# The mineral galena is composed of lead (II) sulfide and has an average density of 7.46 g/cm^3......How many molecules of lead (II) sulfide are in 1.00 ft.^3 of galena?

Given

density of mineral galena = 7.46 gm/cm^3

Volume = 1.00 ft^3 = 28316.8466 cm^3.

From density we know that 1 cm^3 contain 7.46 gm of galena.

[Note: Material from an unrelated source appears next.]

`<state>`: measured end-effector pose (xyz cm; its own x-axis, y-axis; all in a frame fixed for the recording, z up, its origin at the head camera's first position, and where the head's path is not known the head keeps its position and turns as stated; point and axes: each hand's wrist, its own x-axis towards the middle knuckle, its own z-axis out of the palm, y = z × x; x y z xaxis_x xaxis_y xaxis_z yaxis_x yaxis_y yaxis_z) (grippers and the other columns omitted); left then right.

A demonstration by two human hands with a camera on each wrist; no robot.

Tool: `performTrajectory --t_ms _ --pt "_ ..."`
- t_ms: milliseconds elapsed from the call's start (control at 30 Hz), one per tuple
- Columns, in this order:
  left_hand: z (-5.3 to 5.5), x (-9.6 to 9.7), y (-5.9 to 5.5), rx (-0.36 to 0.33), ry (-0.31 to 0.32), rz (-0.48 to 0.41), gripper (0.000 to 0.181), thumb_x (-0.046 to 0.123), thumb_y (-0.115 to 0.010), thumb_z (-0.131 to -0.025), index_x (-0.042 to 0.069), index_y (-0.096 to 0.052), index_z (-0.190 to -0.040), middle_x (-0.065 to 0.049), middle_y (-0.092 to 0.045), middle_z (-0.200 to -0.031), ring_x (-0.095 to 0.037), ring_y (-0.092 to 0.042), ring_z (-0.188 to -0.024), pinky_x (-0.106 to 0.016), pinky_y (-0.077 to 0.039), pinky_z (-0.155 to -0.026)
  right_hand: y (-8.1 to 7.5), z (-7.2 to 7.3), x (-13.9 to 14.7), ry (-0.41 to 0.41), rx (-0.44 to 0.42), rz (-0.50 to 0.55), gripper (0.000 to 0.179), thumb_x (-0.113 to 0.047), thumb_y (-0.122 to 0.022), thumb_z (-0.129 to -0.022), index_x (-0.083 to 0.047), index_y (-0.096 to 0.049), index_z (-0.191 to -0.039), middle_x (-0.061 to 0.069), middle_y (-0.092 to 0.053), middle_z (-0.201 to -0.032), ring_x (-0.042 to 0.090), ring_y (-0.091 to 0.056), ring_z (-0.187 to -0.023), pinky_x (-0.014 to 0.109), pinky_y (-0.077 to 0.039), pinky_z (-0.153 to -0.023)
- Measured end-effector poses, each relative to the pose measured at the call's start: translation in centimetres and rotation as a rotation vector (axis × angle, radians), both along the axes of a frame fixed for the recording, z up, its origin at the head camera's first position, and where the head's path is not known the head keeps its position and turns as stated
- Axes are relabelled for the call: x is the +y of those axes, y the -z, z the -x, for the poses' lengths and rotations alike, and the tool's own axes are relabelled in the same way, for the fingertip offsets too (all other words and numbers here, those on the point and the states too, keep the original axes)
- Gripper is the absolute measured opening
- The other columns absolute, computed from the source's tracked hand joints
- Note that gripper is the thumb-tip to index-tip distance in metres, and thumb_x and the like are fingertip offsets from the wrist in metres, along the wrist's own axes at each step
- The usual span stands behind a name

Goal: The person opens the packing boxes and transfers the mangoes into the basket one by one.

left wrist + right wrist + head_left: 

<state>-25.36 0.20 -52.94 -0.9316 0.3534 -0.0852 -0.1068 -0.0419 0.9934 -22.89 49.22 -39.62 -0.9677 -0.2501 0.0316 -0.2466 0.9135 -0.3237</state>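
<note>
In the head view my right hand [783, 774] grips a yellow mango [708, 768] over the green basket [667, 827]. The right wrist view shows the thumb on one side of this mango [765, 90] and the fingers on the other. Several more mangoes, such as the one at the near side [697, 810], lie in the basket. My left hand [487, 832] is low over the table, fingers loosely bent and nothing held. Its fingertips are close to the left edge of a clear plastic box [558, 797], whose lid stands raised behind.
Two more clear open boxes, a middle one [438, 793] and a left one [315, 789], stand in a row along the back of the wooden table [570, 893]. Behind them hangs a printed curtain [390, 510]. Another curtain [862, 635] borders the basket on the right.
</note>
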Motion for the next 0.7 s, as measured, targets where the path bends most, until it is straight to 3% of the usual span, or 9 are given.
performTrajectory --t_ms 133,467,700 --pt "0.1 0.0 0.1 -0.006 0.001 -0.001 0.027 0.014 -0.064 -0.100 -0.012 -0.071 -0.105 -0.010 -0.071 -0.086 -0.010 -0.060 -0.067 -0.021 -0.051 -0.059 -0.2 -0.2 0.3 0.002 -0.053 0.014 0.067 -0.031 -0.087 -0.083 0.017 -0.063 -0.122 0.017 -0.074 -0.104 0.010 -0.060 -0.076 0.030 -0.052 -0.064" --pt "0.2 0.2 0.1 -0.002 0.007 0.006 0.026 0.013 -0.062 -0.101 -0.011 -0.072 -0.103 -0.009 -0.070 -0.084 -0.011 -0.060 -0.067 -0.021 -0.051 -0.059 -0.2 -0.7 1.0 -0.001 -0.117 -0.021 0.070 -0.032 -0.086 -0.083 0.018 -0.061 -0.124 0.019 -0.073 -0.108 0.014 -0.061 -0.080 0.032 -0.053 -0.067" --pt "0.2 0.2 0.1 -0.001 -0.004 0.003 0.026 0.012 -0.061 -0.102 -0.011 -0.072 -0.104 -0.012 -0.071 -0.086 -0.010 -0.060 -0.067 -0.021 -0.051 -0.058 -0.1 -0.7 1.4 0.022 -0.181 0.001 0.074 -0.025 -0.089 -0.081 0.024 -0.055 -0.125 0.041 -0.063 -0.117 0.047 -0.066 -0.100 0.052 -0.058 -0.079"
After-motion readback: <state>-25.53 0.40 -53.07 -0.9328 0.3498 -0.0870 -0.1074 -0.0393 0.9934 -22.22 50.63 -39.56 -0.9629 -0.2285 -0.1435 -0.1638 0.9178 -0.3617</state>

So for 28316.8466 cm^3 of volume how much galena is present we have to find...

= [(28316.8466 cm^3)(7.46)]/[1 cm^3]

= 211243.676 gm of galena.

Therefore 211243.676 gm of galena is present in 1.00 ft^3.

Next step is finding moles for 211243.676 gm of galena.

Moles = mass/molar mass

Moles = 211243.676/239.3 [Molar mass of lead (II) sulfide = 239.3

Moles = 882.75669 of lead (II) sulfide.

From the law of avogadro number we know

1 mole of substance consist of = 6.022 X 10^23 molecules.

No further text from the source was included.